What to do: Below is a block of entries; repeat exactly the lines starting at the line that contains "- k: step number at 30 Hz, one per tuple" and ending at the line that contains "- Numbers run", both included.

■ ■ ■ ■

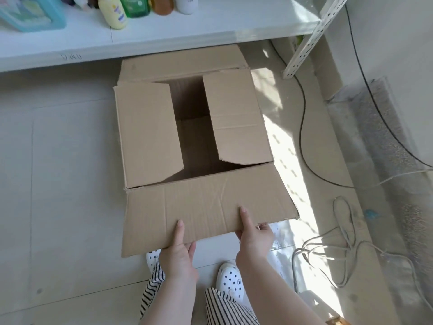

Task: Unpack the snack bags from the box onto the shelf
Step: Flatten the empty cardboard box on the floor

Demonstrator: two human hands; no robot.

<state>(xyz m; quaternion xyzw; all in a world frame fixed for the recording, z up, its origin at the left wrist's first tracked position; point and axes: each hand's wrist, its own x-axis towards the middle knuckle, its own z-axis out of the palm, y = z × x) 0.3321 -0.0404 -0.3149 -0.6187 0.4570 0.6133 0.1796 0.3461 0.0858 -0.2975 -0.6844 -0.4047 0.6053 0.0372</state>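
Observation:
A brown cardboard box [150, 127] stands on the tiled floor just in front of the white shelf [178, 36]. Its two side flaps lie partly folded inward, leaving a dark gap down the middle; no snack bags show inside. The near flap [206, 202] is folded out toward me. My left hand [179, 252] pinches the near flap's front edge, thumb on top and fingers underneath. My right hand [254, 238] grips the same edge further right, also with the thumb on top.
Bottles [114, 12] and a blue container [32, 12] stand on the shelf. A perforated white shelf post [311, 36] rises at the right. Cables [339, 233] trail over the floor on the right beside a grey mat [384, 141]. My feet in dotted white shoes [230, 280] stand below the flap.

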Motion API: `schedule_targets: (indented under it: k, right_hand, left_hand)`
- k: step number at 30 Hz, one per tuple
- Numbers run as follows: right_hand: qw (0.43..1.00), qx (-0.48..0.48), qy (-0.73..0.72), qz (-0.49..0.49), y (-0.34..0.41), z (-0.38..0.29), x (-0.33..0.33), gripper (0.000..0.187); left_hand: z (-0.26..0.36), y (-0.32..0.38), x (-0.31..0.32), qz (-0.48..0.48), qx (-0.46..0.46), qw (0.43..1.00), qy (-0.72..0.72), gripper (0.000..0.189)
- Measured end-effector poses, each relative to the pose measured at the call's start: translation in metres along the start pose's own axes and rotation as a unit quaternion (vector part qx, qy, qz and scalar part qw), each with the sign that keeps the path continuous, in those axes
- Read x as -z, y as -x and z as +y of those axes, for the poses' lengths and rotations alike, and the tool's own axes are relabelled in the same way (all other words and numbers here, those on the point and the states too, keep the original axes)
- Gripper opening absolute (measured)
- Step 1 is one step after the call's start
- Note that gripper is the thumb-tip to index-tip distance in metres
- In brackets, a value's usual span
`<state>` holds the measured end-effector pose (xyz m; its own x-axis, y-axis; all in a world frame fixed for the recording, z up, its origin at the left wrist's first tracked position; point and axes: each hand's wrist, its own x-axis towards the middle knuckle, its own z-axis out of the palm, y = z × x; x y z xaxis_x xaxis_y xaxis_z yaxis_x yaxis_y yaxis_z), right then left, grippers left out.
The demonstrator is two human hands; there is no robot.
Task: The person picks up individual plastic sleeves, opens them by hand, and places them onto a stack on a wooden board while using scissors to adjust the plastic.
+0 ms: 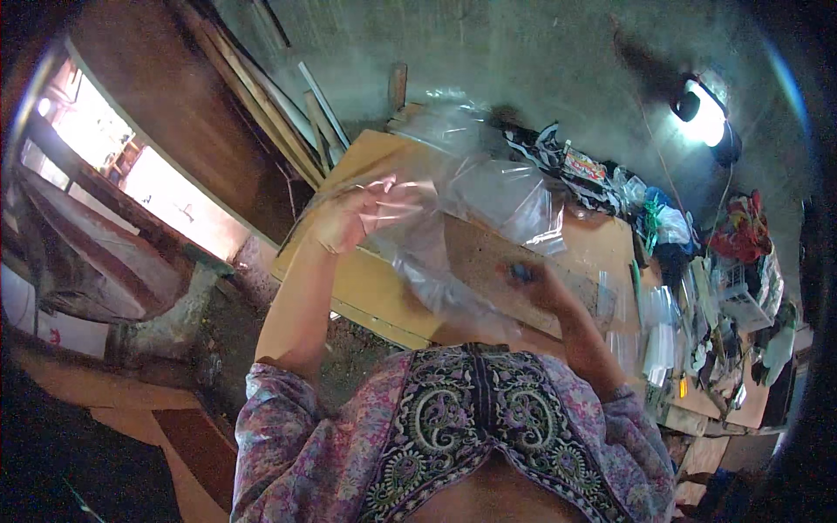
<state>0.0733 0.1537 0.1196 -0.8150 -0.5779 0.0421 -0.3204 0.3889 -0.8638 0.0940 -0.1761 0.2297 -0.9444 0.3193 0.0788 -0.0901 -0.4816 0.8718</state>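
Note:
My left hand [353, 216] is raised over the left part of a wooden worktable [386, 294], with clear plastic film [422, 255] gripped in its fingers. The film hangs down towards my chest and blurs in places. Over the middle of the table is my right hand [536, 281], blurred, with a small dark object [521, 272] at its fingers; its exact kind cannot be told. Beyond the hands, a clear plastic sheet or bag [503, 196] lies crumpled on a darker board [484, 255].
Plastic bags and packets [588, 176] are heaped along the wall. To the right lie clear plastic strips [660, 333] and a white plastic basket [742, 304]. A lit lamp [706, 121] is by the wall. Wooden boards [261, 98] lean at the back left.

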Motion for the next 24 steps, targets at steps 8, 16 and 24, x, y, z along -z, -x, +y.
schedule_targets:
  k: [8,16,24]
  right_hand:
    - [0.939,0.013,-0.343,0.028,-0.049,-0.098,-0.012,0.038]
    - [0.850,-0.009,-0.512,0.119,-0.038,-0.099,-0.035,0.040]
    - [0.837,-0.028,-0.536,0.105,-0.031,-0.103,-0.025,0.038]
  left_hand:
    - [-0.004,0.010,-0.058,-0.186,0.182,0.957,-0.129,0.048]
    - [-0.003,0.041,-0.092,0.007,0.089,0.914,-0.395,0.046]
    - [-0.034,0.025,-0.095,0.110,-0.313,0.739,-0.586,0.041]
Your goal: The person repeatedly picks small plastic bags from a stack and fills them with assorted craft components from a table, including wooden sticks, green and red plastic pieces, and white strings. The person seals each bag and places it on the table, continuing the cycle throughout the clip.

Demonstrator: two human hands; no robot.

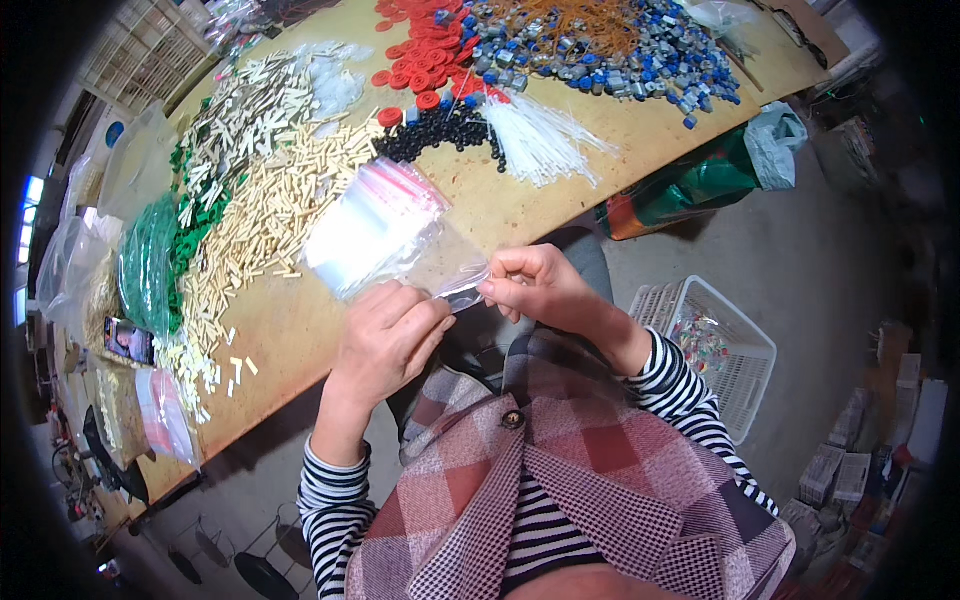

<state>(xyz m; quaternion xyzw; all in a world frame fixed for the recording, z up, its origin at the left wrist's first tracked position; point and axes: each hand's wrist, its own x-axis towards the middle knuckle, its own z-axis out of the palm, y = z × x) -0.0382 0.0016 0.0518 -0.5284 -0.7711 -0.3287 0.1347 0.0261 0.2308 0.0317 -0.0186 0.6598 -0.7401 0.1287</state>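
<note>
Between my two hands, near the table's front edge, is a clear plastic bag (454,259). My left hand (391,341) pinches its near left side. At its right corner, the thumb and forefinger of my right hand (541,283) grip the plastic. What the bag holds cannot be made out. A stack of clear zip bags with red and white closures (390,199) lies just beyond, partly under it. Short beige sticks (262,217) spread to the left. Black beads (457,131), white plastic strips (536,142) and red discs (427,67) lie farther back.
Blue and grey small parts (645,60) with orange cords (577,26) cover the far right of the table. White and green pieces lie at the left, by a bag of green parts (146,270) and a phone (129,341). A white basket (739,360) stands on the floor at right.
</note>
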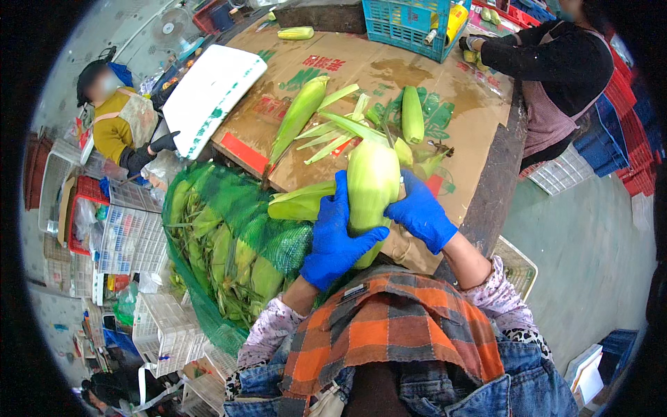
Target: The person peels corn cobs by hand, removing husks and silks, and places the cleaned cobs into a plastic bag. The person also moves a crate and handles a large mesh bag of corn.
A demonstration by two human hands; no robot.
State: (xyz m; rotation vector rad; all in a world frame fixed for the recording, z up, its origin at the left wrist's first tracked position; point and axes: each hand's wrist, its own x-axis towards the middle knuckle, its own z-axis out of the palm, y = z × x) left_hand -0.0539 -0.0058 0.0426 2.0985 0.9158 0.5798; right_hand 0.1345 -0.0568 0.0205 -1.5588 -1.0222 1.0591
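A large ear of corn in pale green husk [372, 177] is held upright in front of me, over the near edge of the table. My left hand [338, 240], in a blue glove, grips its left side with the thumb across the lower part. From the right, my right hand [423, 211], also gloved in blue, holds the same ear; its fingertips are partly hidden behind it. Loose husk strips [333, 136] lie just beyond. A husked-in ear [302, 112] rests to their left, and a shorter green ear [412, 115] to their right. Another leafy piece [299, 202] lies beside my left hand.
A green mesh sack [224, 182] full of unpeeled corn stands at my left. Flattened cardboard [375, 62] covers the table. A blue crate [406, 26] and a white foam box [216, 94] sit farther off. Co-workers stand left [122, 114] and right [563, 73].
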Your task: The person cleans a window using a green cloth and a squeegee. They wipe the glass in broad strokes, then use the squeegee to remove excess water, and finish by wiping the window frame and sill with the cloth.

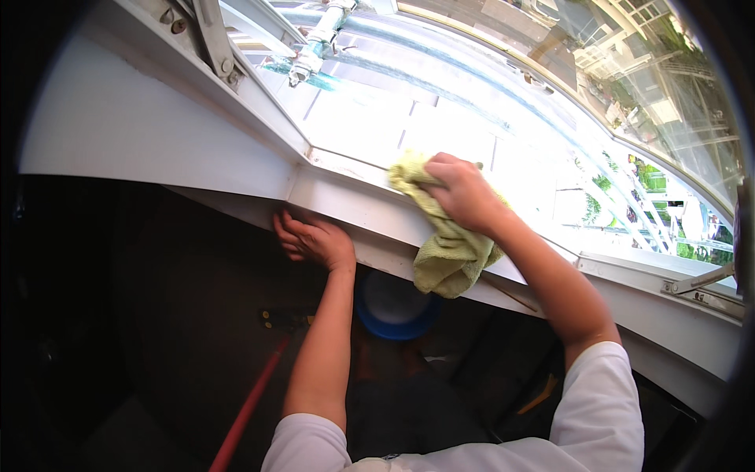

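A yellow-green cloth point(451, 259) is bunched in my right hand point(463, 192), which presses it on the bottom rail of the white window frame point(360, 168). Its loose end hangs down over the white sill point(360, 206). My left hand point(315, 239) is under the sill's edge, left of the cloth, with its fingers spread a little against the underside; nothing is seen in it, though its palm is partly hidden.
Below the sill stands a blue basin point(398, 310) with pale contents. A red pole point(250, 407) slants at the lower left. Metal hinge arms point(209, 35) brace the window at the left, and another stay point(705, 277) is at the right. Outside are pale railings.
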Action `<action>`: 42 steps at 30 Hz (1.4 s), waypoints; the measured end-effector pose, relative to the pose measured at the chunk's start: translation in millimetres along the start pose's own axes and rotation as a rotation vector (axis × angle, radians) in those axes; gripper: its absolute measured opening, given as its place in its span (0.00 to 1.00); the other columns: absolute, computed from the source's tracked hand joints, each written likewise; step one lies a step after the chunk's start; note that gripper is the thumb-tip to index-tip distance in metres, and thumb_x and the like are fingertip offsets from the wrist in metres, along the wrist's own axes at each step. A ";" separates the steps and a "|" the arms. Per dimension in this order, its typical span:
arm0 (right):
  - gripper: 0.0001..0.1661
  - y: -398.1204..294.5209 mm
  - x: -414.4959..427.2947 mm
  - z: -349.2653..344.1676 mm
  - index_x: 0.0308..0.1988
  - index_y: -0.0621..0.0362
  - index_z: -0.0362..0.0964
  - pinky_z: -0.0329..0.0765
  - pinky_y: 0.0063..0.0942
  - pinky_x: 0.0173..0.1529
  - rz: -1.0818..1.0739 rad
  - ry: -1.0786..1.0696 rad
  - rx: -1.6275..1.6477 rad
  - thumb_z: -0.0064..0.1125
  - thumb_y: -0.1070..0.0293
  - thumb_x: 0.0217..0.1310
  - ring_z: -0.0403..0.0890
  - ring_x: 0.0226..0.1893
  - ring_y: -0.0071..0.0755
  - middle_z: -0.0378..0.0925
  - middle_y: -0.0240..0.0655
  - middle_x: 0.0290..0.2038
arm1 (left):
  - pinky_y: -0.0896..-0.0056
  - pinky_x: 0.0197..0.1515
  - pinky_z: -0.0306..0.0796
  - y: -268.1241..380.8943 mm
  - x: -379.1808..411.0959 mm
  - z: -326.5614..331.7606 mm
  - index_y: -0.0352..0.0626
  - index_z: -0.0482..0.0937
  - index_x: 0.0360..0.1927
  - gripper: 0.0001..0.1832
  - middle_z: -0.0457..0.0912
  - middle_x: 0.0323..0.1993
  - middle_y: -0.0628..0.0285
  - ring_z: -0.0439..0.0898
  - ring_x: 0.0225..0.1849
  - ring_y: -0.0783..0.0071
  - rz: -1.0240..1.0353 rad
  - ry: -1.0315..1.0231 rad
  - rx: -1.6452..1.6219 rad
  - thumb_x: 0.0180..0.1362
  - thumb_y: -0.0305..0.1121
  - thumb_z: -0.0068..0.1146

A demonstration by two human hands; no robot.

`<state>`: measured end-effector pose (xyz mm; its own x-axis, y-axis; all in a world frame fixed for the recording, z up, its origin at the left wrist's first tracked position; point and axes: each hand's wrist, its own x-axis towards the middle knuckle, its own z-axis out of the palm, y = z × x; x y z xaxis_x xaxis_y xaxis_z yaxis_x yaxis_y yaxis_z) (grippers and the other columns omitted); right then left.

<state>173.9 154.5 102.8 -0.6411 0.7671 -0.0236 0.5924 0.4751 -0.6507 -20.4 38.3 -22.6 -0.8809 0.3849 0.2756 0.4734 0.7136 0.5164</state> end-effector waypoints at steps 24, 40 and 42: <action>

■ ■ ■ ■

Output of the exercise:
- k: step number at 30 Hz, one per tuple
- Numbers run as follows: right_hand: qw (0.43..1.00), qx (-0.48..0.48), qy (-0.73..0.72), qz (-0.49..0.49), y (-0.34..0.41), z (-0.38..0.29), x (-0.33..0.33), gripper (0.000..0.187); left_hand: z (-0.26..0.36), y (-0.32..0.38), x (-0.31..0.32), qz (-0.48..0.48), qx (-0.46..0.46), qw (0.43..1.00), qy (-0.72..0.72), gripper (0.000..0.189)

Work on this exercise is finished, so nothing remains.